BEGIN RECORDS FOR THE TASK

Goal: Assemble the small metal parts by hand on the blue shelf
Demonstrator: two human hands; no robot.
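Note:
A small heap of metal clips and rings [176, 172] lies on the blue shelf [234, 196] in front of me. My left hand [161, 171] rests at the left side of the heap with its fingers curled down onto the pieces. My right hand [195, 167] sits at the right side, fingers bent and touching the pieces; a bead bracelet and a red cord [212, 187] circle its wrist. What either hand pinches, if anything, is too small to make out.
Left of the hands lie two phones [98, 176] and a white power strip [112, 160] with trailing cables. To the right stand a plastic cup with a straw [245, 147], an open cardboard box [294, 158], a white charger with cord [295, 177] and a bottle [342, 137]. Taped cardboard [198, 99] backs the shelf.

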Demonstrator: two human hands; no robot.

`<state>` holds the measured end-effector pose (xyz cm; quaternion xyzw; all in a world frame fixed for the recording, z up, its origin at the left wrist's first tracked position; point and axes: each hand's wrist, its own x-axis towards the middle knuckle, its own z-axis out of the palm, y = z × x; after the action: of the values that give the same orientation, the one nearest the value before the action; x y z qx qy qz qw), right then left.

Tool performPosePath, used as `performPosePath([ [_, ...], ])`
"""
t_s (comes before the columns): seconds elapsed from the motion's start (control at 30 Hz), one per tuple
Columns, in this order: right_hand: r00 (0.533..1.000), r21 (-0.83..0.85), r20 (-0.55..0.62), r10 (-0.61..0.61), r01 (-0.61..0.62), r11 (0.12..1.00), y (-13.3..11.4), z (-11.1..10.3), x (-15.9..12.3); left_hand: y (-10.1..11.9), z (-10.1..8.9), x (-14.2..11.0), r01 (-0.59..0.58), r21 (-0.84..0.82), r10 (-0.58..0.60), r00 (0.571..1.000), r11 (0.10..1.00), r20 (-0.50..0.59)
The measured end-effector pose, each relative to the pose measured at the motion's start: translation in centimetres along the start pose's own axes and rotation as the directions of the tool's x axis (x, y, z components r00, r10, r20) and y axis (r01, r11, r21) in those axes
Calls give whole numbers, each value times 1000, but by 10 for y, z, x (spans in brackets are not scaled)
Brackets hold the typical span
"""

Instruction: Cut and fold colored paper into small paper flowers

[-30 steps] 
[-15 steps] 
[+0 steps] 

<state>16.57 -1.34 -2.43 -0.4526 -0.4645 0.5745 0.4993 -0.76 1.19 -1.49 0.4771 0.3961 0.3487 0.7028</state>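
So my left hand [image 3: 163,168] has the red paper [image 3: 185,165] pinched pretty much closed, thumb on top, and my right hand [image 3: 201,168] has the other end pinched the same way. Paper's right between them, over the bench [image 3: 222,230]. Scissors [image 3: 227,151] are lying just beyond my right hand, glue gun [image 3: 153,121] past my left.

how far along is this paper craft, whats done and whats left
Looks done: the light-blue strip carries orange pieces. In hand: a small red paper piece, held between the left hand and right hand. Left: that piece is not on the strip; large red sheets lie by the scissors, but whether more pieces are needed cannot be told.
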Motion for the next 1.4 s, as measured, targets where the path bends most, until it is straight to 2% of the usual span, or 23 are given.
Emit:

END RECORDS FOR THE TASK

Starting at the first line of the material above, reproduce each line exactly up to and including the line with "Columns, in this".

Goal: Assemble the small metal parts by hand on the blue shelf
Demonstrator: two human hands; no robot.
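Note:
A small heap of metal clips and rings [176, 172] lies on the blue shelf [234, 196] in front of me. My left hand [161, 171] rests at the left side of the heap with its fingers curled down onto the pieces. My right hand [195, 167] sits at the right side, fingers bent and touching the pieces; a bead bracelet and a red cord [212, 187] circle its wrist. What either hand pinches, if anything, is too small to make out.
Left of the hands lie two phones [98, 176] and a white power strip [112, 160] with trailing cables. To the right stand a plastic cup with a straw [245, 147], an open cardboard box [294, 158], a white charger with cord [295, 177] and a bottle [342, 137]. Taped cardboard [198, 99] backs the shelf.
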
Demonstrator: two human hands; no robot.

`<state>` holds the measured end-effector pose (xyz cm; quaternion xyzw; all in a world frame fixed for the recording, z up, its origin at the left wrist's first tracked position; point and axes: each hand's wrist, its own x-axis towards the middle knuckle, its own z-axis out of the palm, y = z × x; after the action: of the values that give the same orientation, the one nearest the value before the action; x y z qx qy qz qw), right then left.

Tool performPosePath, used as `performPosePath([ [_, ...], ])`
"""
t_s (comes before the columns): seconds elapsed from the motion's start (control at 30 Hz), one per tuple
Columns, in this order: right_hand: r00 (0.533..1.000), r21 (-0.83..0.85), r20 (-0.55..0.62), r10 (-0.61..0.61), r01 (-0.61..0.62), r11 (0.12..1.00), y (-13.3..11.4), z (-11.1..10.3), x (-15.9..12.3); left_hand: y (-10.1..11.9), z (-10.1..8.9), x (-14.2..11.0), r01 (-0.59..0.58), r21 (-0.84..0.82), r10 (-0.58..0.60), r00 (0.571..1.000), r11 (0.10..1.00), r20 (-0.50..0.59)

This output requires nothing further.